=== Data provided ===
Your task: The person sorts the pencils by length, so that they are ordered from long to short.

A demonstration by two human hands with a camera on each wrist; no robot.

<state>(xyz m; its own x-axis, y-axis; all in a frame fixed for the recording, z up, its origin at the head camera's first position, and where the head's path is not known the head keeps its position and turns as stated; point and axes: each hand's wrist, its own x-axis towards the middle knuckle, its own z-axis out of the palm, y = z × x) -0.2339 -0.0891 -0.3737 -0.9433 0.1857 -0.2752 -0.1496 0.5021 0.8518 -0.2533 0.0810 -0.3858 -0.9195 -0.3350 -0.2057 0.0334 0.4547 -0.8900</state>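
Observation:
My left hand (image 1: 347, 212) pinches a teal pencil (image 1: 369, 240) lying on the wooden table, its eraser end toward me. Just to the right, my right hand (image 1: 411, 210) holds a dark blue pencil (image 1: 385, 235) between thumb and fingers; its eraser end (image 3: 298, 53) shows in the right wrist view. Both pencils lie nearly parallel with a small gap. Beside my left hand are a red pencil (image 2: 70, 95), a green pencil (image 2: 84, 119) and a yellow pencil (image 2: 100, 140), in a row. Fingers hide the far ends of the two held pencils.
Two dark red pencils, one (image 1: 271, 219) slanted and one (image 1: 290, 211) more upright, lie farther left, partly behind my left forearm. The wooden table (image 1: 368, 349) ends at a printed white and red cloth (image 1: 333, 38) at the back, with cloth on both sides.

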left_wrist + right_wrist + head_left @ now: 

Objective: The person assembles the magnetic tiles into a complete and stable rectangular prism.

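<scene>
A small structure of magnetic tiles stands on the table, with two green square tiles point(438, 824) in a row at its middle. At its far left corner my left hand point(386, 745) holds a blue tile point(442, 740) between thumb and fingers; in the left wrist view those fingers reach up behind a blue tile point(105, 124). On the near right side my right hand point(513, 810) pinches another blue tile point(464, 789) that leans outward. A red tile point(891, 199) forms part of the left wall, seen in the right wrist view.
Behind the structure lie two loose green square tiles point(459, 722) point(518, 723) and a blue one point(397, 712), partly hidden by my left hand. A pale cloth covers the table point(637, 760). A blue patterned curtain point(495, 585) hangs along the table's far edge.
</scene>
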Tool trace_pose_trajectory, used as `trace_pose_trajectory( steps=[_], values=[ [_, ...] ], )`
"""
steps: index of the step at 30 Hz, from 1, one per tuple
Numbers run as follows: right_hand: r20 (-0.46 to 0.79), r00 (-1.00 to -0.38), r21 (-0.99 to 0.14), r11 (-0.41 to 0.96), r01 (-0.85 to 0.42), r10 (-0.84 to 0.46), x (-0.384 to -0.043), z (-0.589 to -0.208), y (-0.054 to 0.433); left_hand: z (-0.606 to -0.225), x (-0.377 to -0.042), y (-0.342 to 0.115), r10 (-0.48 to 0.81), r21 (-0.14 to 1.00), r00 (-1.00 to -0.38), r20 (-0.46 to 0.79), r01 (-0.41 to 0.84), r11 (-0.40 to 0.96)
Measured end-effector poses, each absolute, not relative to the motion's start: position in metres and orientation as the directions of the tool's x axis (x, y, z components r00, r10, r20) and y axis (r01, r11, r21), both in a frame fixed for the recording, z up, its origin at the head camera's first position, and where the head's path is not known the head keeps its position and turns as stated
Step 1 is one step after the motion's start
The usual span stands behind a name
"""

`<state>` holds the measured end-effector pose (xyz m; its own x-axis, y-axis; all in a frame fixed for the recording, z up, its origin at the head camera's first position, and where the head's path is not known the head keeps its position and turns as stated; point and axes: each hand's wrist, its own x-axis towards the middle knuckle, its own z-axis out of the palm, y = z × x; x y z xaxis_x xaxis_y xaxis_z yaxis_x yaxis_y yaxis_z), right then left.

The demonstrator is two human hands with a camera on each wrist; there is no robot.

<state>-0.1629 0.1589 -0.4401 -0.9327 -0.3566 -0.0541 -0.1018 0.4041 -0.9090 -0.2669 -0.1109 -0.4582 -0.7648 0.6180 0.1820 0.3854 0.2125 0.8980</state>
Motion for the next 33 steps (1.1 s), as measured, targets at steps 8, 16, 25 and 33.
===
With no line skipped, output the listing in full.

→ Exercise result:
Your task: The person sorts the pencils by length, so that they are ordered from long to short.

A demonstration by two human hands with a camera on each wrist; no robot.

<state>(xyz m; its own x-axis, y-axis; all in a frame fixed for the recording, z up, its origin at the head camera's first position, and where the head's path is not known the head keeps its position and turns as stated; point and axes: each hand's wrist, its own x-axis towards the middle knuckle, its own z-axis out of the palm, y = z × x) -0.2339 -0.0891 -0.3737 -0.9433 0.1857 -0.2752 -0.1496 0.5021 0.8518 -0.2533 0.0810 -0.3858 -0.9195 -0.3350 -0.2057 0.0334 0.4547 -0.8900</state>
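Observation:
My left hand (image 1: 347, 212) pinches a teal pencil (image 1: 369, 240) lying on the wooden table, its eraser end toward me. Just to the right, my right hand (image 1: 411, 210) holds a dark blue pencil (image 1: 385, 235) between thumb and fingers; its eraser end (image 3: 298, 53) shows in the right wrist view. Both pencils lie nearly parallel with a small gap. Beside my left hand are a red pencil (image 2: 70, 95), a green pencil (image 2: 84, 119) and a yellow pencil (image 2: 100, 140), in a row. Fingers hide the far ends of the two held pencils.
Two dark red pencils, one (image 1: 271, 219) slanted and one (image 1: 290, 211) more upright, lie farther left, partly behind my left forearm. The wooden table (image 1: 368, 349) ends at a printed white and red cloth (image 1: 333, 38) at the back, with cloth on both sides.
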
left_wrist + right_wrist + head_left @ now: 

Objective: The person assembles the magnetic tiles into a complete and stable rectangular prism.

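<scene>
A small structure of magnetic tiles stands on the table, with two green square tiles point(438, 824) in a row at its middle. At its far left corner my left hand point(386, 745) holds a blue tile point(442, 740) between thumb and fingers; in the left wrist view those fingers reach up behind a blue tile point(105, 124). On the near right side my right hand point(513, 810) pinches another blue tile point(464, 789) that leans outward. A red tile point(891, 199) forms part of the left wall, seen in the right wrist view.
Behind the structure lie two loose green square tiles point(459, 722) point(518, 723) and a blue one point(397, 712), partly hidden by my left hand. A pale cloth covers the table point(637, 760). A blue patterned curtain point(495, 585) hangs along the table's far edge.
</scene>
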Tool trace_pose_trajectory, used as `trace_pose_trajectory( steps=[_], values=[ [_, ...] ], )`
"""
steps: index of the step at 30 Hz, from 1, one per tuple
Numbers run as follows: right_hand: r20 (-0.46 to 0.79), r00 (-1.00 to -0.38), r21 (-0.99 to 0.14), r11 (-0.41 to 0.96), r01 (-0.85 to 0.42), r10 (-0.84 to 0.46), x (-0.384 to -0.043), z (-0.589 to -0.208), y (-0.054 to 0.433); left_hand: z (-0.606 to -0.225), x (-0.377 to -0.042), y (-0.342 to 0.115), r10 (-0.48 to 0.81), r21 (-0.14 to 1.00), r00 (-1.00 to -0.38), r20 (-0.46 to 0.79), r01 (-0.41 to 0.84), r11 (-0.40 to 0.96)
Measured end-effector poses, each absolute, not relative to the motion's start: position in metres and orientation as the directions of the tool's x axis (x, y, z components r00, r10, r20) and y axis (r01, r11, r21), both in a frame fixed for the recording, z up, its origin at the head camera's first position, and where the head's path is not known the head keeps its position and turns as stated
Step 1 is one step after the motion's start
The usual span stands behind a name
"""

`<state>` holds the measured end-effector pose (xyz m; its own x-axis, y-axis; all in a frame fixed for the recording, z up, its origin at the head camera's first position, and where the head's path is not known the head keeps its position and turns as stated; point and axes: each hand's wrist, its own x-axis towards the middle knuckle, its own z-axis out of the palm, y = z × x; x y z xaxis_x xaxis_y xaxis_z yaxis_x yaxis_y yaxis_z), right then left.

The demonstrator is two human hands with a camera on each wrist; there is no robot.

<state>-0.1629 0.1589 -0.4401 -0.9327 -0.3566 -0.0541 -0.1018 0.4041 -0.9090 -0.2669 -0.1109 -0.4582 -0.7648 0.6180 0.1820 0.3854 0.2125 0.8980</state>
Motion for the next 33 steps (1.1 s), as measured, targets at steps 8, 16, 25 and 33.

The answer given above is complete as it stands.